=== ENTRIES SHOWN ===
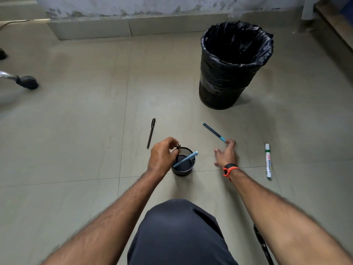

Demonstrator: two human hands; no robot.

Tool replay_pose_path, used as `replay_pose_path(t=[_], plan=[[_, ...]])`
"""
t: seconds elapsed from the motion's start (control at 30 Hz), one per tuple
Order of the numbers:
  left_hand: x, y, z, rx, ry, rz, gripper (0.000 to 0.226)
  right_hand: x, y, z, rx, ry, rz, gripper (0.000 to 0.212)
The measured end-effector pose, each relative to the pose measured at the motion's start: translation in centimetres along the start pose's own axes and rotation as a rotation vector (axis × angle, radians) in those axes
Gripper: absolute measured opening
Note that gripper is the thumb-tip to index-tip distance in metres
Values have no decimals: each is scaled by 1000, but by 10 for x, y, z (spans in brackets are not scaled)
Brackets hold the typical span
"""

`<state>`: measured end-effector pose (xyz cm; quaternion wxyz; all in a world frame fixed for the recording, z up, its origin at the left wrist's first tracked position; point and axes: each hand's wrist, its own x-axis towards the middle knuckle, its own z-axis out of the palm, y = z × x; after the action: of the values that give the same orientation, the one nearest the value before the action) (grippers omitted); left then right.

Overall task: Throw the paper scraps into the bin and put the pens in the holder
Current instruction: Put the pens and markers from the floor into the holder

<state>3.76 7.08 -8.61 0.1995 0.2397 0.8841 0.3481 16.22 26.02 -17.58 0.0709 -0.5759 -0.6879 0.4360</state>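
Blue slim pen [214,132] lies on the floor, long axis slanting up-left from right hand [226,154]; spread grip touches its near tip. Left hand [161,156] pinches a dark pen [178,145] at black mesh holder [183,169]

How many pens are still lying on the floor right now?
3: a black pen left of the holder, a blue pen at the right hand's fingers, and a whiteboard marker far right.

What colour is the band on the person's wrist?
The band on the right hand's wrist is orange and black, seen in the head view.
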Motion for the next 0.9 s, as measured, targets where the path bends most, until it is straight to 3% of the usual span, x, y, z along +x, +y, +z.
replay_pose_path(t=[0.1,0.2,0.37,0.43,0.57,0.67,0.8,0.9], plan=[[0,4,-4,76,-6,11,20,13,-14,0,-61,37,-49,33],[-1,7,-11,89,3,44,29,31,-16,4,-106,83,-68,13],[-8,8,-21,96,-27,78,29,21,-10,8,-185,80,-50,17],[-11,5,-23,108,-62,86,25,11,-12,6,-24,96,-25,14],[-13,-3,-29,102,-69,67,23,-19,-29,-24,621,131,-70,18],[-13,-8,-32,86,-55,28,20,-53,-52,-58,754,121,-192,6],[-14,-11,-31,90,-60,-4,19,-80,-77,-67,622,-15,-385,4],[-16,-12,-25,89,-64,-22,20,-83,-83,-46,334,-137,-498,5]])
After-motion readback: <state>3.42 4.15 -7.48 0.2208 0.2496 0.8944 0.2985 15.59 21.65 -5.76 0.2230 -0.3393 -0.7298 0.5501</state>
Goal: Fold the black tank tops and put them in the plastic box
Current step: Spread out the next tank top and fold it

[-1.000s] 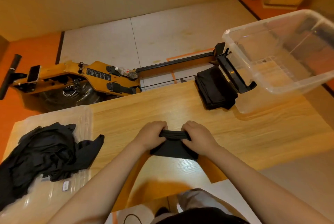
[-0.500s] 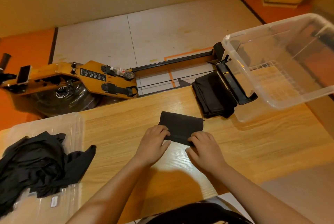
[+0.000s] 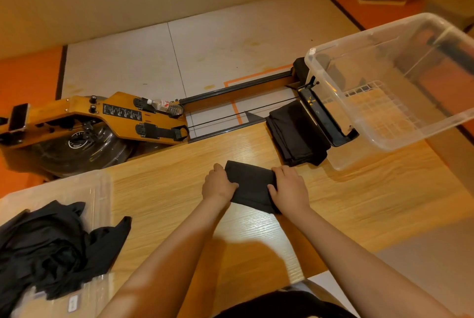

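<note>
Black tank top (image 3: 250, 186): left hand (image 3: 218, 186) and right hand (image 3: 289, 189) pinch opposite ends; lift level, folds compressed, into plastic box (image 3: 322, 79).

Both bare forearms reach forward from the bottom of the view and converge. The left hand (image 3: 218, 186) and right hand (image 3: 291, 189) lie knuckles up, side by side but apart. Each grips one end of a folded black tank top (image 3: 250, 186), with thumbs pointing inward on the cloth.
</note>
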`<state>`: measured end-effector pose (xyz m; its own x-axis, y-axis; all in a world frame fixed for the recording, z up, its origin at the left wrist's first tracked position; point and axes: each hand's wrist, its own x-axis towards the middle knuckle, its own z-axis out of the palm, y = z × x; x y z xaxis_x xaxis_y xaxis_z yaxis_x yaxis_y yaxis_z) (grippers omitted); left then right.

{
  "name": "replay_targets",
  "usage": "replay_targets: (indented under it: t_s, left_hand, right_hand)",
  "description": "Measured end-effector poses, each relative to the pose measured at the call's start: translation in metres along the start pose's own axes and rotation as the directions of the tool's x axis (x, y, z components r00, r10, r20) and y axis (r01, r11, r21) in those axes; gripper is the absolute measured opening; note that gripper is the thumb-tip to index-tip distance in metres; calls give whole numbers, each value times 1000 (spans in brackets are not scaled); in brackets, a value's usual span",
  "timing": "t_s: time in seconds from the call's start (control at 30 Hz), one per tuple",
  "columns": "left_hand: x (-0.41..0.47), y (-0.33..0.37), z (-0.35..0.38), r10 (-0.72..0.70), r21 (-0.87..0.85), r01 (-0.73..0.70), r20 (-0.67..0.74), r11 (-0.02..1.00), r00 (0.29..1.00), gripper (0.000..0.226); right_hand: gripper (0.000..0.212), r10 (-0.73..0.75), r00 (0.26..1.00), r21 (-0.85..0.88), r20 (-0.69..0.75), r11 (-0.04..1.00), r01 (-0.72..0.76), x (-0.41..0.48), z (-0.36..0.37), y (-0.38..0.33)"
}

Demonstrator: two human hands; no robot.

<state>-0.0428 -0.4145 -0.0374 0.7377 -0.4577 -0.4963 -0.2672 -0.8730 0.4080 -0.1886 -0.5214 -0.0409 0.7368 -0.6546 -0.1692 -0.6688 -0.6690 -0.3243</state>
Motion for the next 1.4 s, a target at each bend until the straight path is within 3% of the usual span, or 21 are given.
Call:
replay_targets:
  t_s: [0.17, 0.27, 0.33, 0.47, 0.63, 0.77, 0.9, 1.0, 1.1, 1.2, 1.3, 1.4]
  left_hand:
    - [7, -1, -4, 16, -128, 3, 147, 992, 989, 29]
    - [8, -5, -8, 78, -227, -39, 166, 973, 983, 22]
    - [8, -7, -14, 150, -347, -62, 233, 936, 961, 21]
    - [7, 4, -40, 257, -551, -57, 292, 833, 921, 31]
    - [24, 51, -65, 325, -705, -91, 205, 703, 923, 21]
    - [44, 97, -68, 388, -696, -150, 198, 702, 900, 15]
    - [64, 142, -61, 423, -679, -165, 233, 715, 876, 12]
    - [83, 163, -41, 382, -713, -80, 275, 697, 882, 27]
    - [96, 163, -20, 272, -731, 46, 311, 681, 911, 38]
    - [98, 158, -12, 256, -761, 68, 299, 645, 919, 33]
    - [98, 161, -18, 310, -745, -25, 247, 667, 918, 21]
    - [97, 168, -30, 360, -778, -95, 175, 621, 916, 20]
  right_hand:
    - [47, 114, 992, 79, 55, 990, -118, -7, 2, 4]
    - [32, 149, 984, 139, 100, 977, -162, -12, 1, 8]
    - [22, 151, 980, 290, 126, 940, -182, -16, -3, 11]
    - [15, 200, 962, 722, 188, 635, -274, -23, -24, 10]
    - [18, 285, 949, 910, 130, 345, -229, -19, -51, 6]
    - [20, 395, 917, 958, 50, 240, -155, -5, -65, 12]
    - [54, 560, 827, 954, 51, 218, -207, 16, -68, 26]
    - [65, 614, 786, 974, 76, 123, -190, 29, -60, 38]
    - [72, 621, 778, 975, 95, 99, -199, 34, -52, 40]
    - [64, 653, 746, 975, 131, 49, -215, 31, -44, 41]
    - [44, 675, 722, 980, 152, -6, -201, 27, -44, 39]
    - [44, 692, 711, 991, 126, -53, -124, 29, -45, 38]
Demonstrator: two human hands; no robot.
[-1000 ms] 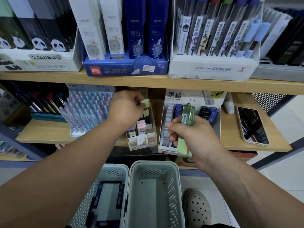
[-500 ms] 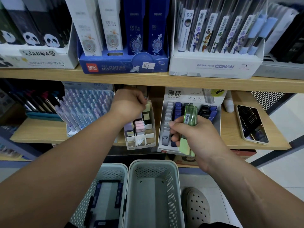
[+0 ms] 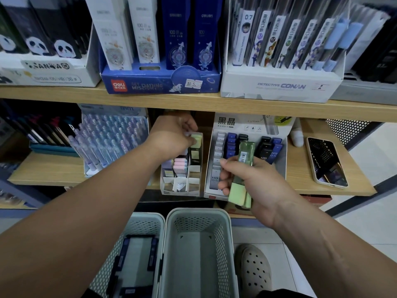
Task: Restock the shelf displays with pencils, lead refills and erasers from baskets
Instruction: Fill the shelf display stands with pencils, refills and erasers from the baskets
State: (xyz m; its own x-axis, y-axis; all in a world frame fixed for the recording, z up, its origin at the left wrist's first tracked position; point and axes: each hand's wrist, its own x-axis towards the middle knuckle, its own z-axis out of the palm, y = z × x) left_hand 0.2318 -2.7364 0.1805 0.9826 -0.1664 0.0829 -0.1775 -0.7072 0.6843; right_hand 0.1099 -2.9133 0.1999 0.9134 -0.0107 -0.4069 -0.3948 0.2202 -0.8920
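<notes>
My left hand [image 3: 171, 134] reaches under the upper shelf and pinches a pale green eraser [image 3: 196, 140] at the back right of the small white eraser display box [image 3: 180, 186], which holds purple, pink and green erasers in its slots. My right hand [image 3: 247, 179] grips a bunch of green erasers [image 3: 241, 175], clear green sleeves above and pale green ends below, in front of the lead refill display [image 3: 247, 130]. Two grey baskets sit below: the right basket [image 3: 198, 252] looks bare inside, while the left basket [image 3: 137, 254] holds a dark blue and white box.
A phone [image 3: 326, 162] lies on the lower shelf at the right, beside a white tube. A tray of purple pencils [image 3: 109, 138] stands left of the eraser box. The upper shelf [image 3: 193, 102] carries boxed pencil displays. My shoe [image 3: 254, 269] is by the baskets.
My left hand has brought the pale green eraser down to the back right slot of the eraser box. My right hand has stayed almost still with its bunch.
</notes>
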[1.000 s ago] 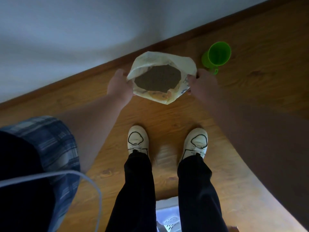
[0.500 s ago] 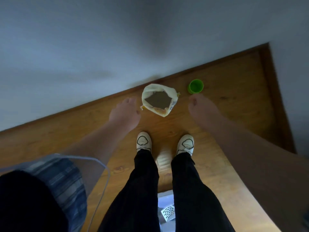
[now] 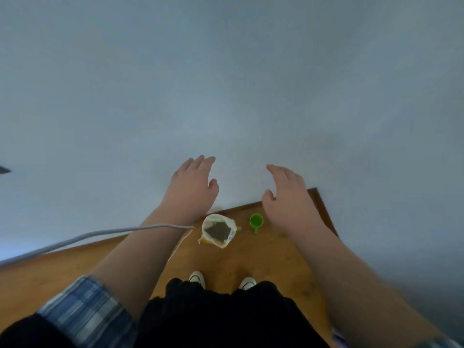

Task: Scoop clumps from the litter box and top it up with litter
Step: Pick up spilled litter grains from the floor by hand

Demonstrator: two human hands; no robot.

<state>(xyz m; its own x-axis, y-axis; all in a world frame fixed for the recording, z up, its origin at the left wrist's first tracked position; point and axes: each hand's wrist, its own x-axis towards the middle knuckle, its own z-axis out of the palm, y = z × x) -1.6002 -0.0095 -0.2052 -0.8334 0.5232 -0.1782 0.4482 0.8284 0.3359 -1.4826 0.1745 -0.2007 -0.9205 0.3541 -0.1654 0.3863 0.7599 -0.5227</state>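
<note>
Head view: trousers [image 3: 226, 317] hide most of both shoes [image 3: 197, 277] near litter bag [image 3: 216, 217].

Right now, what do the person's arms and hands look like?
Left hand and right hand are bare, ungloved. A blue-and-white plaid sleeve is pushed up the left arm; a pale grey cable crosses that forearm.

Plaid sleeve [image 3: 85, 315], black trousers [image 3: 221, 320], white shoes [image 3: 196, 277].
Sleeve checked blue and white; a grey cable [image 3: 100, 233] runs alongside.
</note>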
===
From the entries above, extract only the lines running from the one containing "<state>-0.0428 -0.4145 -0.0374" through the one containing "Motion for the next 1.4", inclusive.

#### [EXERCISE OUTPUT]
<state>-0.0428 -0.4145 -0.0374 0.7377 -0.4577 -0.4963 -0.2672 -0.8730 0.4080 -0.1886 -0.5214 -0.0409 0.7368 -0.6546 -0.1692 -0.6688 -0.6690 -0.3243</state>
Motion for the next 1.4 s, a target at each bend until the straight path is within 3% of the usual span, or 21 are given.

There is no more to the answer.